Please do share your comments – and share this on social media too!
(1) Quality counts
Alexandra Tachalova from AlexTachalova.com believes there will be more quality, data driven content as this is what allows you to stand out. This is just as achievable for small businesses as it is for larger corporations with big budgets because quality, rather than quantity is what counts. She personally prefers to use social media like Twitter and Facebook to stay connected.
(2) Substance over sizzle
Saul Colt from product information platform Hubba predicts that in 2016 we’ll see people turning away from fads and seeking substance. Marketing will be less about broadcasting and more about connecting with customers (which is why everybody got into social media in the first place). He believes the digital marketing industry has forgotten why social works so well – it’s a way to learn more about your customers and create connections. He thinks brands will move away from distracting customers with “sizzle” and in future will give a little sizzle followed up with lots of substance.

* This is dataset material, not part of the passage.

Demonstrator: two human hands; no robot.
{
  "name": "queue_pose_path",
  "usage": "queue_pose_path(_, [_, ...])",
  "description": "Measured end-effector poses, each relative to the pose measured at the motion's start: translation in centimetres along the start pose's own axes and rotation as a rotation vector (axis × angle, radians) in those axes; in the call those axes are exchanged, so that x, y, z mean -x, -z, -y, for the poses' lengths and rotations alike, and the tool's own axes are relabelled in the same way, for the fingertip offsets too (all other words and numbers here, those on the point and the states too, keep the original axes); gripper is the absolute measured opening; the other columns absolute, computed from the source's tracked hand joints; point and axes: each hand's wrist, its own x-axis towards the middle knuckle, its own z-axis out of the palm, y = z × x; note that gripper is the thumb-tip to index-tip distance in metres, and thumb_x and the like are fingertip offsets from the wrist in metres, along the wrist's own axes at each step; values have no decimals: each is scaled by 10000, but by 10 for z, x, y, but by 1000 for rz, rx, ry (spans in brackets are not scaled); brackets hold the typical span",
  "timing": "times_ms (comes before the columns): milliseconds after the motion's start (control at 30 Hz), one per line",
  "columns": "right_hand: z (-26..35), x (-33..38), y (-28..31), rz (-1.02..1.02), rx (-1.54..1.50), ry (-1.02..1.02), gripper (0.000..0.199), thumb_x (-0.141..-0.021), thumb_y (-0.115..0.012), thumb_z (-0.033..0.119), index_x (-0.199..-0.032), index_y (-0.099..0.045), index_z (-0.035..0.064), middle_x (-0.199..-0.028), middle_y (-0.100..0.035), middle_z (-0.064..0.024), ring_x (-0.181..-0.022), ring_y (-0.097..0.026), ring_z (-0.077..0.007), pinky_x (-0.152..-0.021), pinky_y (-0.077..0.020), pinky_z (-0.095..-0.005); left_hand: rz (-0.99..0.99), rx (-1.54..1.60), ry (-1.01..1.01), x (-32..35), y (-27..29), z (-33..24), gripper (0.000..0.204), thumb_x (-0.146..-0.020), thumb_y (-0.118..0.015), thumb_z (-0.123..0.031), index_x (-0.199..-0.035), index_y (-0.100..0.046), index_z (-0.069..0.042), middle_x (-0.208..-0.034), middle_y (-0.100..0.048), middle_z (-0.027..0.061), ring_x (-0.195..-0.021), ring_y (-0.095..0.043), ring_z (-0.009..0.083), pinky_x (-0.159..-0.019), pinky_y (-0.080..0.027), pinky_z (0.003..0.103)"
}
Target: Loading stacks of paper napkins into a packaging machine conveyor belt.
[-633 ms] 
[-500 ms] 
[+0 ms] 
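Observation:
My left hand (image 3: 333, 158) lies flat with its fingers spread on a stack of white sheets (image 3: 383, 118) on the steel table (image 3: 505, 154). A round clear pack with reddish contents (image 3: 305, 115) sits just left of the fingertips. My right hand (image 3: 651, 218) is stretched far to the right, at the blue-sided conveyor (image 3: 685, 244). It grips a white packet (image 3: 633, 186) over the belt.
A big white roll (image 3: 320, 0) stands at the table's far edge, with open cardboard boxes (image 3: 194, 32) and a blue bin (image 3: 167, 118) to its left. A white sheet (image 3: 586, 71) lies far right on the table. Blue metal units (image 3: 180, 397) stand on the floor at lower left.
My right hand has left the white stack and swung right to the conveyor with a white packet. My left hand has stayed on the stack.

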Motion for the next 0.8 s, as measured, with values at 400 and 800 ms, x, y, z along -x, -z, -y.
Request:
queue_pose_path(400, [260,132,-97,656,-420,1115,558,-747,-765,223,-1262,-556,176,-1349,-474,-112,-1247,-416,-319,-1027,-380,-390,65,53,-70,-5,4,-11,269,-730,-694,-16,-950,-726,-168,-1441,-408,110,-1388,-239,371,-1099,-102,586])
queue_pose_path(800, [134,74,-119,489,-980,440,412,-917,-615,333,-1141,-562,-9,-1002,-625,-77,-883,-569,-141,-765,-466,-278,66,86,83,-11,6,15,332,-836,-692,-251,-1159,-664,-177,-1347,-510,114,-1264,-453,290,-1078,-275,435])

We’re likely to see longer-term customer advocacy programs being used to create meaningful experiences at every touchpoint and relationships will drive the bottom line. He warns that this won’t be easy to do but that the companies that manage to do this successfully will be the winners in 2016.
(3) Conversion conversion, conversion
2016 will be the year of conversion rate optimisation (CRO), says Calin Yablonski from Inbound Interactive. In 2015 the digital marketing industry adopted content marketing, using it as a tool to drive traffic to websites (via resource development blogs, podcasts, videos, e-books, etc.). In 2016 we’ll see people taking control of that content and converting it into sales leads, product sales, subscriptions, etc. People will adopt platforms like Unbounce and Leap Pages at a higher rate and transition to platforms such as Infusionsoft and marketing automation software like Hubspot in an effort to leverage full value from the traffic that they currently drive to their websites.

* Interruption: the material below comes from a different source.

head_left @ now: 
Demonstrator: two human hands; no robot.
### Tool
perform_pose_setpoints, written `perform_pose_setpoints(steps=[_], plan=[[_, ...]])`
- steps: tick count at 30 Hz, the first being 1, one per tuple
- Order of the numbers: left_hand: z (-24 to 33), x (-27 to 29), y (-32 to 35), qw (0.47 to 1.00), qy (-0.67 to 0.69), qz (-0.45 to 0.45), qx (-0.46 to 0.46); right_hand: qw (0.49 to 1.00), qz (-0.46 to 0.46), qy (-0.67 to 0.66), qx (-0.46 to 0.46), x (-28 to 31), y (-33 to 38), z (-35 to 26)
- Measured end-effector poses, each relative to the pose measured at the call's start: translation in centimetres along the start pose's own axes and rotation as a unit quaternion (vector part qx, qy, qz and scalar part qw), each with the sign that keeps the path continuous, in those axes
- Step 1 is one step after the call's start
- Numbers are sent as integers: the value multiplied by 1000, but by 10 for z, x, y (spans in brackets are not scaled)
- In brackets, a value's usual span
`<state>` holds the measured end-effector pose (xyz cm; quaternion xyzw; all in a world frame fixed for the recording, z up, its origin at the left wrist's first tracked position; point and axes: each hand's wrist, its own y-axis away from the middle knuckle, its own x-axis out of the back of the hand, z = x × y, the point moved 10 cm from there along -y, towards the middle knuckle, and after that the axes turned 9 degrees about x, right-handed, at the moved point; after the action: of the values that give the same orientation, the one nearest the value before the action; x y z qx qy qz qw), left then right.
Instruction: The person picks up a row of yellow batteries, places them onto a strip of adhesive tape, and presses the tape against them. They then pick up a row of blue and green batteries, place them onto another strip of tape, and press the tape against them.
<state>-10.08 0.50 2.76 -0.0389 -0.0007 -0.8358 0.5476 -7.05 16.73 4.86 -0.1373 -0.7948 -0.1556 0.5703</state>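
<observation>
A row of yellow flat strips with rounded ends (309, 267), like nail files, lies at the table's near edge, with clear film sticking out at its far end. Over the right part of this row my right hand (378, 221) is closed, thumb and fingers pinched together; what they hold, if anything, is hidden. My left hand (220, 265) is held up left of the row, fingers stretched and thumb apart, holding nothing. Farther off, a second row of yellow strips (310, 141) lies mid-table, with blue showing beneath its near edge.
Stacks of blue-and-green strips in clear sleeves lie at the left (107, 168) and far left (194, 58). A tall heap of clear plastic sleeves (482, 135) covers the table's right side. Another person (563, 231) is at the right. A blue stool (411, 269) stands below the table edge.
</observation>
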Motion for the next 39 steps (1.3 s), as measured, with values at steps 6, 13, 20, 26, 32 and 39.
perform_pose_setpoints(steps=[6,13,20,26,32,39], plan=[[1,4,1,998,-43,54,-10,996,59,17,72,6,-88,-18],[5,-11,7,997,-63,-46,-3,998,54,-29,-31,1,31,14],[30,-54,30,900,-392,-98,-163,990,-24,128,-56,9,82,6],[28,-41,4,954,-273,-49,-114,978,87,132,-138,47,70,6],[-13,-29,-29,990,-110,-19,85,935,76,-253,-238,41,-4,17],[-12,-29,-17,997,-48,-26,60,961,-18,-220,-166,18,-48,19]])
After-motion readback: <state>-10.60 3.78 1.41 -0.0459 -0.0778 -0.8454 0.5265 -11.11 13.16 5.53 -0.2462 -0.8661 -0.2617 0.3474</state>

David Bain commented that because driving traffic is so expensive, more conversions must be made to ensure that profitability does not decrease. ‘Cost per click’ advertising such as AdWords and Facebook has slowly started to ratchet up the price; the only way to combat this is to increase the conversion rate on your website. 2016 will be all about CRO.
(4) Video killed the radio star
Amy Schmittauer from Savvy Sexy Social expects to see more video in 2016. Now that live streaming is so popular, those holding back from publishing videos because they’re not perfect or polished or because of “analysis paralysis” need to take the plunge. The accessibility of mobile video will drive more brands to create their archives on YouTube. Amy believes it’s best to invest in video which enables you to create archives that can work to benefit your brand and business. Live streaming is a powerful way of crushing the sales funnel to make it a lot smaller than usual and YouTube archives can be worked for many years, so we’re likely to see both big and small brands profiting from that. 2016 will be the year when all businesses jump on the video bandwagon.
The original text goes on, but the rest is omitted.